Неизвестный автор биографии Гойи в мейеровом «Конверсационс-лексиконе» говорит: «Счастье Гойи, что он поехал в Италию на свой счет, а не был послан туда, и ни с кого и ни с чего там не копировал. Если бы он был послан от начальства и выполнял то, что требуется, он, может быть, и далеко бы пошел, да никогда не сделался бы автором „Капризов“. Эти слова — глубокая правда. Но только эта правда выказалась лишь тогда, когда Гойе стукнуло уже 50 лет; до этих пор его самостоятельность, его истинный характер и натура еще не просияли во всем блеске, он все-таки рисовал и писал полуфальшивый народ, посредственных ангелов, притворных святых, как десятки или, может быть, сотни его сверстников и товарищей. Его до сих пор слишком увлекала самая жизнь, он слишком захвачен был ее наслаждениями и сладкими отравами, его кипучая натура слишком била через край и все еще не угомонялась. Но в начале 50-летнего своего возраста Гойя точно переродился. Он становится вдруг каким-то иным человеком.
Гойе словно надоели прежние платонические, почти бесцветные его занятия живописью.

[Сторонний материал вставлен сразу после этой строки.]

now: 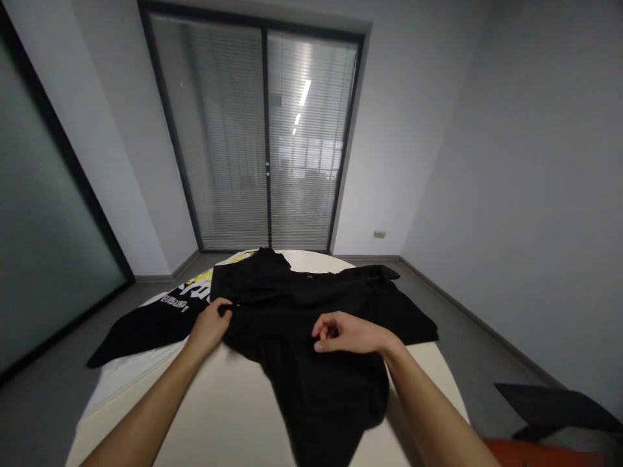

Современная жизнь слишком больно колола его в сердце, и ему показалось чересчур мало и бедно разделываться со всеми ее невзгодами, со Есеми ее безобразиями лишь одними острыми или едкими словцами, произносимыми во дворцах и аристократических домах; ему стало мало одного праздного и безобидного подтрунивания, ему стало мало одного негодования в интимной беседе с друзьями и товарищами. Он вспомнил, что у него в руках есть сила, до тех пор праздная, — искусство, и он эту силу увел прочь от прежних пустых и притворных или безразличных задач и поворотил на то, что его с утра и до вечера жгло и мучило. Он забросил, и надолго, куда-то в угол кисти, холсты и краски, схватил лист бумаги, карандаш, медную доску, свои прежние гравировальные иглы-и вдруг превратился в настоящего, могучего, полного значения художника, каким его родила и давно растила природа. У него полились из-под карандаша те сюжеты, которыми он в самом деле жил и страдал. С этой минуты искусство становится для него тем, чем оно всегда бывает у тех художников, которым, в самом деле, есть и нужно что-то сказать: могучим и вдохновенным средством выражения.